I found that you also have to make some modifications to the algorithm if you want ALL of the best arbitrage loops. That is, if after 3 steps you reach node X through two equally-good paths, you will want to save both paths (this could happen if some currencies are pegged, e.g.). (Bellman Ford will normally break-ties arbitrarily, but you may want to allow ties) Not difficult to do, depending on your implementation, but be aware.

 

[quantyst]

Please Comment On This Solution

This problem is akin to placing n rooks on an nxn chessboard in such a way that no two of them fall within each others' line of attack. There are obviously n! ways of doing this. For each such arrangement of the rooks on the nxn chessboard, we keep track of the place address (i,j) and place value x(i,j) for all i and j. It is necessary that we reintroduce the main diagonal consisting of all 1's: that is, x(i,i)=1 for all i.

It boils down to determining all n! products of the form W=x(1,p(1))*x(2,p(2))*x(3,p(3))*...*x(n,p(n)) where the function p represents any one of the n! permutations on {1,2,...,n}. The product W is precisely the terms of the summation used in computing the determinant of an nxn matrix.

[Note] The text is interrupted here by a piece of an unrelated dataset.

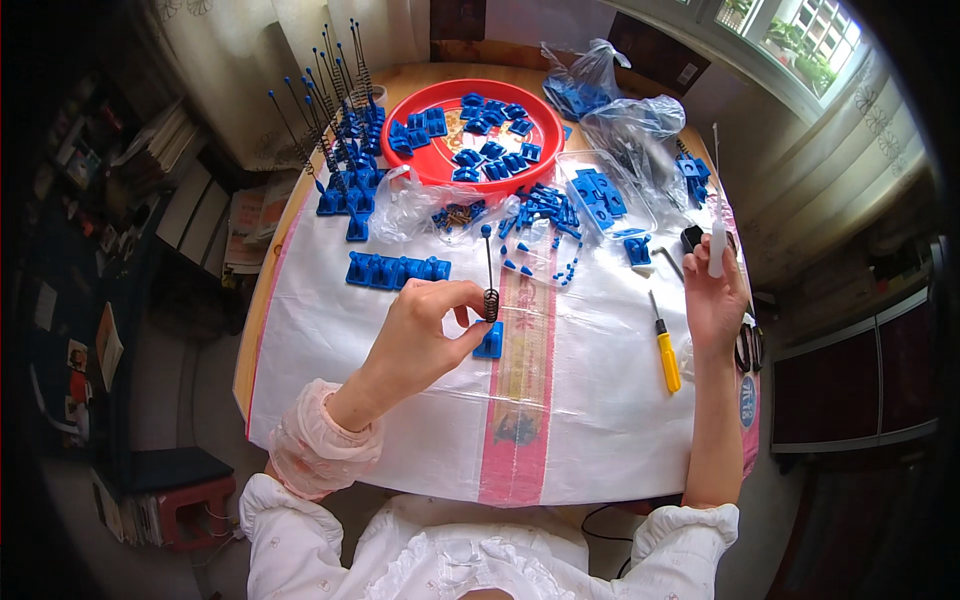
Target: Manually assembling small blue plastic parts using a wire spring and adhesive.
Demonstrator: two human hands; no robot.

Now each permutation includes cycles. A helpful way to represent a permutation is to place the p(i) values against (or below) the i value. Each representation has a top row consisting numbers 1,2,...,n. Against and below each i in the first row is placed the number p(i). Here are some examples:

Perm A:

1 2 3 4 5 6 7 8 9
4 5 2 3 6 1 9 7 8

Here p(1)=4, p(4)=3, p(3)=2, p(2)=5, p(5)=6, p(6)=1 (<-- Back to 1).

Perm A has two cycles:

1 --> 4 --> 3 --> 2 --> 5 --> 6 --> 1

7 --> 9 --> 8 --> 7

Notice how each cycle can begin with any number and end with the same number.

Perm B:

1 2 3 4 5 6 7 8 9
4 5 2 3 6 1 7 8 9

Perm B has now four cycles:

1 --> 4 --> 3 --> 2 --> 5 --> 6 --> 1
7 --> 7
8 --> 8
9 --> 9

Every non-attacking placement of the rooks on nxn chessboard can be expressed as a permutation. Now, the Perm A is not quite useful because it commingles two sequences of transactions (or conversions). To get around this, all we need to do is to identify such commingling permutations and ignore them.

Now, Perm B has in effect only one NONTRIVIAL cycle, same as the first cycle of Perm A noted above.

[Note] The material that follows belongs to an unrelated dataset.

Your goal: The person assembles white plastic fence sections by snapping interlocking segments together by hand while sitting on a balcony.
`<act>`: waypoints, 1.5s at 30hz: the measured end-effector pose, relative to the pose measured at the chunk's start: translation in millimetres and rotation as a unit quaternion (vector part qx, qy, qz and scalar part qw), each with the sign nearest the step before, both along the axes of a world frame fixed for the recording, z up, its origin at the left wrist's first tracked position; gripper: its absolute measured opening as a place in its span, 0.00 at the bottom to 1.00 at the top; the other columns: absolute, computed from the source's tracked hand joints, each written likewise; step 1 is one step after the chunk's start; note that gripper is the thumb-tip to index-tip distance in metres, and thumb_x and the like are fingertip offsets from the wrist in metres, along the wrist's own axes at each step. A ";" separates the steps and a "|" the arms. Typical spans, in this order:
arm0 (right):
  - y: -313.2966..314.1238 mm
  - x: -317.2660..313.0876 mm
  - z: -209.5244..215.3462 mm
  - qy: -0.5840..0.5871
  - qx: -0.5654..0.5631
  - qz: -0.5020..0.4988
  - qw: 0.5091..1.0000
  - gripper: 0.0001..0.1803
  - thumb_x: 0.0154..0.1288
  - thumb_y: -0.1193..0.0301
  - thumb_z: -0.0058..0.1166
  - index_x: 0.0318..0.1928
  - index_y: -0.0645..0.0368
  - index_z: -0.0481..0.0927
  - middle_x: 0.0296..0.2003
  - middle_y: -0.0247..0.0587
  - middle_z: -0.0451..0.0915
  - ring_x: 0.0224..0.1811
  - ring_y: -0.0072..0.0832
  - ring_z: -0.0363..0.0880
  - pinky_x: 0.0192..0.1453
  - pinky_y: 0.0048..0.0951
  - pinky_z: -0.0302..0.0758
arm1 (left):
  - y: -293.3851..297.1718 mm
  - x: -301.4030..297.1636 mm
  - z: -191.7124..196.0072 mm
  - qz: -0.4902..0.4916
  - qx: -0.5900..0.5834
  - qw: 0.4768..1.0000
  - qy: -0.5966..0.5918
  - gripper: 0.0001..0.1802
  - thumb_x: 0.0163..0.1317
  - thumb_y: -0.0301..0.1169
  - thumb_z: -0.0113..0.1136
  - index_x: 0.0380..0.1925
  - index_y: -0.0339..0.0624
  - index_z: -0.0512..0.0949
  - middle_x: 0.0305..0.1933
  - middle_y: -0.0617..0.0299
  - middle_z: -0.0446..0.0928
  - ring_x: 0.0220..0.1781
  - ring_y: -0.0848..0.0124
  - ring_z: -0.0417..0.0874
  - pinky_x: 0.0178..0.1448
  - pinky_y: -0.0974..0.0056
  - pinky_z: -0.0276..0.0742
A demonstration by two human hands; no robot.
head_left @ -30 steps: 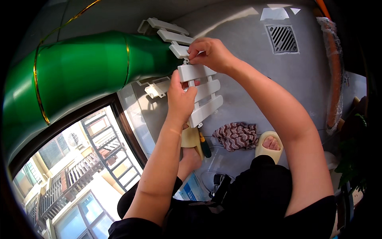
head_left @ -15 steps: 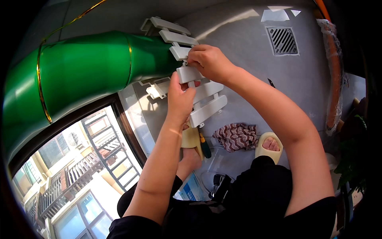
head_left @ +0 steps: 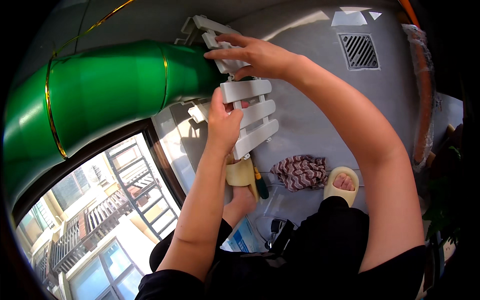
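Observation:
A white plastic slatted panel [head_left: 247, 90] is in front of me, with rounded slats joined by crossbars. My left hand [head_left: 223, 123] grips its left side, thumb on top and fingertips showing through the gap between slats. Just beyond lies a second white slatted panel [head_left: 212, 24], its near edge close to the first one's far edge. Over that farther panel my right hand [head_left: 255, 57] reaches with fingers spread, hiding part of its slats. Whether those fingertips press on it I cannot tell. Another white piece [head_left: 198, 113] shows left of my left hand.
A large green tube [head_left: 115, 75] with gold bands lies on the left, above a window [head_left: 100, 210]. Near my slippered feet are a patterned cloth [head_left: 298, 172] and a green-handled tool [head_left: 260, 184]. A floor drain [head_left: 359, 51] and a plastic-wrapped orange pole [head_left: 420, 95] are at right.
My right hand has left the joint between the panels, moved away from me and spread its fingers over the farther panel. The near panel has turned slightly; my left hand keeps its grip.

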State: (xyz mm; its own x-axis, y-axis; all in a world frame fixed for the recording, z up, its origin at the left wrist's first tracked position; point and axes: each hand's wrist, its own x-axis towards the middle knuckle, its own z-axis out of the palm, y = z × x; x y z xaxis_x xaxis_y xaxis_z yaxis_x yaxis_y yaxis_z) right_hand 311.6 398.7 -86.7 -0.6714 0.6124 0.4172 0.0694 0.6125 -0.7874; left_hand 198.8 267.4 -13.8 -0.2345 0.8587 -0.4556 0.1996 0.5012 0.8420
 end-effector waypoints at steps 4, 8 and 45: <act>-1.5 2.7 5.2 -0.040 -0.097 0.022 0.994 0.39 0.40 0.76 0.65 0.57 0.35 0.68 0.60 0.43 0.60 0.52 0.42 0.72 0.52 0.37 0.73 | -3.9 -3.5 -1.4 -0.028 -0.019 0.999 0.023 0.25 0.45 0.15 0.41 0.47 0.39 0.64 0.39 0.59 0.72 0.42 0.72 0.74 0.47 0.68 0.71; 3.4 4.1 7.2 -0.020 -0.051 0.029 0.998 0.35 0.39 0.77 0.65 0.52 0.40 0.72 0.60 0.43 0.60 0.50 0.42 0.73 0.50 0.36 0.74 | -3.1 0.4 2.0 -0.029 -0.022 0.999 0.016 0.25 0.45 0.15 0.41 0.48 0.39 0.64 0.39 0.59 0.72 0.42 0.72 0.74 0.47 0.67 0.72; -22.7 3.5 5.6 -0.019 0.131 -0.035 0.991 0.25 0.35 0.71 0.67 0.37 0.49 0.69 0.51 0.37 0.65 0.44 0.38 0.73 0.40 0.36 0.75 | 0.7 -15.4 -9.2 -0.069 -0.063 0.936 0.338 0.19 0.45 0.35 0.62 0.38 0.39 0.78 0.32 0.47 0.79 0.36 0.53 0.79 0.44 0.58 0.73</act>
State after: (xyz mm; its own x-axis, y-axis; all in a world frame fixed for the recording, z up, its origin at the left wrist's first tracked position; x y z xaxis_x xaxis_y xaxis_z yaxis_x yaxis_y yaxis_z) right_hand 315.1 376.0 -81.1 -0.6496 0.5325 0.5427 0.1455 0.7877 -0.5987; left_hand 183.4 268.1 -23.0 -0.3975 0.8510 -0.3431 0.7357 0.5191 0.4351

If the product of the values of the nontrivial cycle of Perm B is greater than 1, then the transactions provide an arbitrage. Otherwise, no arbitrage is provided by that sequence of transactions indicated by the cycle.

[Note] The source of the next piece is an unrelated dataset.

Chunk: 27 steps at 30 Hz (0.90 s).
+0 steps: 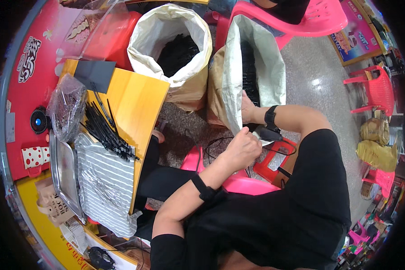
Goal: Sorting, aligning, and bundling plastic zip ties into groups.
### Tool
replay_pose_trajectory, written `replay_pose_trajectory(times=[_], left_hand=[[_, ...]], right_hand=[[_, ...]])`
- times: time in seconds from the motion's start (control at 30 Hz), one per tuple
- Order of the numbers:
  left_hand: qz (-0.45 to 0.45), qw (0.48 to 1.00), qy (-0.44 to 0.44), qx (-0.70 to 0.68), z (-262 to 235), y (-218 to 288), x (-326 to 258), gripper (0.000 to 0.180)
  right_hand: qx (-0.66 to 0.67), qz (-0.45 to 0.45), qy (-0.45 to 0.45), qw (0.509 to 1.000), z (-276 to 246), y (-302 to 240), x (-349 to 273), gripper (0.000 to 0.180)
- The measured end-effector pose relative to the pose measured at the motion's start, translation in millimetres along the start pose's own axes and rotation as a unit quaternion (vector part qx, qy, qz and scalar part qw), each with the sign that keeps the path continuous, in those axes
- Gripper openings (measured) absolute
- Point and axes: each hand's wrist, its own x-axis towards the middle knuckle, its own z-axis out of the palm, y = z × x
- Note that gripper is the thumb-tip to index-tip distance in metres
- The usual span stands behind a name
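A white woven sack (231, 76) stands on the floor before me, its mouth wide, with long shiny black strips (250, 74) packed inside. My left hand (244, 146) is closed at the near edge of its rim, fingertips pinched on the sack's edge. My right hand (248, 109) reaches into the mouth beside the strips; its fingertips are hidden there. Both wrists wear black bands. To the left, a second woven sack (141, 45) holds a heap of similar black pieces (179, 55).
On the wooden table (132, 92) at left lie loose thin black strips (105, 130), a striped cloth (105, 184), a clear plastic bag (66, 108) and a metal tray (64, 173). A pink chair (317, 18) stands beyond the sacks; a red stool (264, 170) and cables lie by my legs.
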Motion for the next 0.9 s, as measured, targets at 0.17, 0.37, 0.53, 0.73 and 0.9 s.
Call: replay_pose_trajectory(times=[0.17,0.37,0.53,0.73,0.9], left_hand=[[-0.001,0.999,-0.036,-0.025,5,1,2,0.009],[0.000,0.999,-0.036,-0.031,6,-1,3,0.010],[-0.001,0.999,-0.048,-0.002,11,6,-1,0.010],[-0.026,0.999,-0.019,-0.027,10,1,-4,0.009],[-0.045,0.998,-0.042,-0.032,4,3,-6,0.007]], right_hand=[[-0.051,0.130,-0.114,0.984,55,22,-14,0.066],[0.018,0.016,-0.042,0.999,50,34,-1,0.058],[0.115,-0.067,0.148,0.980,43,8,-5,0.051],[0.027,0.007,-0.015,0.999,23,21,-3,0.053],[0.202,0.363,0.286,0.864,4,29,-11,0.045]])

Now, although Perm B has four cycles, the latter three are innocuous. For example, the cycle (9 --> 9) represents conversion of the country 9 with itself. So, the conversion of country 9 with itself results in the value 1, which does not affect the product of the conversion factors for the first six countries.

I tend to think that there already exist many software/code programs that can identify the number of cycles of a given permutation, the size of each cycle in it, etc. Obviously when the size is one, then it poses no difficulty.
-----------------------------------
As it's been pointed out to me, I do realize the above is only mathematical. But if the solution is correct, can someone code it?

 

[ExSan]

Quantyst,

what would be the output of your algorithm applied to the sample input data ?

 ARBITRAGE - Currency Trader Matrix
    WORKSHEET A[4, 4]
          <---------------------------->
                 A      B      C      D 
         1:      1    3.1 0.0023   0.35
         2:   0.21      1 0.0035    8.1
         3:    200 180.559     1     10
         4:    2.1  0.089  0.061      1
           <---------------------------->

 

[doug reich]

I tend to think that there already exist many software/code programs that can identify the number of cycles of a given permutation, the size of each cycle in it, etc. Obviously when the size is one, then it poses no difficulty.
-----------------------------------
As it's been pointed out to me, I do realize the above is only mathematical. But if the solution is correct, can someone code it?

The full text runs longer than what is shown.